Abstract

Silica gel has been proposed as a fault weakening mechanism that may offer a solution to the stress paradox of faulting and be important in promoting seismic slip. Evidence that a gel was present in a fault zone during displacement has proven elusive owing to the unstable nature of a gel and its descendants. Examination of faults in the Middle Silurian Tuscarora Sandstone and other quartz-rich rocks in the region has shown that the microcrystalline quartz in bands and cement in cataclasites was derived from a silica gel. The presence of comminuted grains, silica nanospheres, flow features, amorphous silica, and polygonal crystal domains of low dislocation density within microcrystalline quartz on and adjacent to the fault surfaces is interpreted as evidence of a mobile silica gel precursor.
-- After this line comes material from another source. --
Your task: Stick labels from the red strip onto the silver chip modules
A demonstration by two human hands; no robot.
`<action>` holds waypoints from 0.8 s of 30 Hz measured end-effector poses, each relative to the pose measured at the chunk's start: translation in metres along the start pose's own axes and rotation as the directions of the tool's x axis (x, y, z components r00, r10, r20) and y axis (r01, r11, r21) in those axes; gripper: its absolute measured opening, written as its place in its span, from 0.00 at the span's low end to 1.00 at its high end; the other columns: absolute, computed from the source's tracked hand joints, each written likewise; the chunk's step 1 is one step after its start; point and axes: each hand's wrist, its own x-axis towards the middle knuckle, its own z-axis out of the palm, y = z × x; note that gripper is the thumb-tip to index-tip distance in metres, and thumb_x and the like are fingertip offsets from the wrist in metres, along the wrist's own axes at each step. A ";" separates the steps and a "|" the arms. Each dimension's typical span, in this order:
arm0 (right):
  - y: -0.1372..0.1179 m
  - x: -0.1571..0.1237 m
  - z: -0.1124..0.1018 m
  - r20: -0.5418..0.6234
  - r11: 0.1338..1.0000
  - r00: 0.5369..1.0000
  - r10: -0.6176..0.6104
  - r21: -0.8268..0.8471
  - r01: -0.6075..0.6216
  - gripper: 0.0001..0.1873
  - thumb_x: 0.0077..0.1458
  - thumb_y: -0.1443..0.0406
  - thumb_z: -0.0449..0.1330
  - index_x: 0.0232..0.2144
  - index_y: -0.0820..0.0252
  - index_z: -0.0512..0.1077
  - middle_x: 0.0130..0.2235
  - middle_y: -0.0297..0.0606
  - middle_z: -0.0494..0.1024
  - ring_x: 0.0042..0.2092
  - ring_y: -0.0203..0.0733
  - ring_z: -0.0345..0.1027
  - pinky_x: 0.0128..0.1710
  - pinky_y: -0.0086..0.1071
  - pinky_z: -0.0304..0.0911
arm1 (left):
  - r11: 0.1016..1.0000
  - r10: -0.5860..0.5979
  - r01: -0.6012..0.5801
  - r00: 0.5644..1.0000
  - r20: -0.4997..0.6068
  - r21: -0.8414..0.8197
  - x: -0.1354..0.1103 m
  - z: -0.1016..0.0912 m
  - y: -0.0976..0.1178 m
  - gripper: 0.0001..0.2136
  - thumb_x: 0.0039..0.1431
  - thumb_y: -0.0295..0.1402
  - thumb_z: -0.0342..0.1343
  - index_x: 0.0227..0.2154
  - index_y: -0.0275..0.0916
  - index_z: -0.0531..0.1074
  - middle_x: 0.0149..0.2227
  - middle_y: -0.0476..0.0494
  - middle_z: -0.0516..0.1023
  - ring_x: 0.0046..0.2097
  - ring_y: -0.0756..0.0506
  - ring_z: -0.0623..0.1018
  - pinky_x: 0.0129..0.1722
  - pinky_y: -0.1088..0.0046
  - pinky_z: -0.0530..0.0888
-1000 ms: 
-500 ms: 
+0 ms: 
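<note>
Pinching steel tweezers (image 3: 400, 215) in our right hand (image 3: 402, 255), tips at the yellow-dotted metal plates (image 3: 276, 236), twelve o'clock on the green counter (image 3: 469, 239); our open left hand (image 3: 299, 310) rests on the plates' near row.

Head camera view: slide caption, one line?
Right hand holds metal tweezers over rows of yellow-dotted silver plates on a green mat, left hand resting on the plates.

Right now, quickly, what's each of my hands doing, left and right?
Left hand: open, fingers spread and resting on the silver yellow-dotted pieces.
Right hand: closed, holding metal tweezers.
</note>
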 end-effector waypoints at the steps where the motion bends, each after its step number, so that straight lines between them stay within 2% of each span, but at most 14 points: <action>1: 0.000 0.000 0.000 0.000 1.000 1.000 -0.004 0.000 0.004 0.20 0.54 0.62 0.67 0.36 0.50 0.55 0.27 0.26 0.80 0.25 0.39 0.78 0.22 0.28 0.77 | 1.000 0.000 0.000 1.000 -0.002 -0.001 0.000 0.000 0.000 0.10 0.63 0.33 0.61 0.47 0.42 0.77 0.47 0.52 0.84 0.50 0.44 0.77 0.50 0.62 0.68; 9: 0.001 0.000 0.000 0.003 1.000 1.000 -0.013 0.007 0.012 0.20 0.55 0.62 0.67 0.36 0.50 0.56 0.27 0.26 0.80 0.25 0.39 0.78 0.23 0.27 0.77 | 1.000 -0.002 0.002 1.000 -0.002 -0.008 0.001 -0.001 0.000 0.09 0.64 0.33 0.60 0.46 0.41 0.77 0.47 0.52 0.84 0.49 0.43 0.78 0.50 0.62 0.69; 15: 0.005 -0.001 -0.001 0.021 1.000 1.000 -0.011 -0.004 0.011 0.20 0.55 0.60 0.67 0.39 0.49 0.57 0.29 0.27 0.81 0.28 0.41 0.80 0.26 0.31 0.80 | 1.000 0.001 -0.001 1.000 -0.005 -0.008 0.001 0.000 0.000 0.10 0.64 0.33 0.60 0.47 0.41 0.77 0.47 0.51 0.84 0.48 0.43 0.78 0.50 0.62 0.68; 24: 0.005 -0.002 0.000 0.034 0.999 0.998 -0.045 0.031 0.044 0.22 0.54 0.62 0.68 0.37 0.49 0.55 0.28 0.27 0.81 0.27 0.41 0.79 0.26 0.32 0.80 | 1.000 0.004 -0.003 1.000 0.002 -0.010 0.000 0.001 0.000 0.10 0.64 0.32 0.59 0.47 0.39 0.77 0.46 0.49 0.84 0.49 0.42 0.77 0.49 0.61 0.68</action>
Brecciated microbreccias and mutually crosscutting relationships between microfractures, microcrystalline quartz bands, and microveins along and adjacent to fault surfaces suggest that formation of these features was cyclic. Mutually overprinting textures between brittle and fault creep microstructures (stylolites) indicate alternating episodic brittle deformation and pressure solution. As silica-rich rocks are common, understanding the process of silica gel formation on fault surfaces and its behavior may provide new insights into the mechanics of faulting in the brittle crust.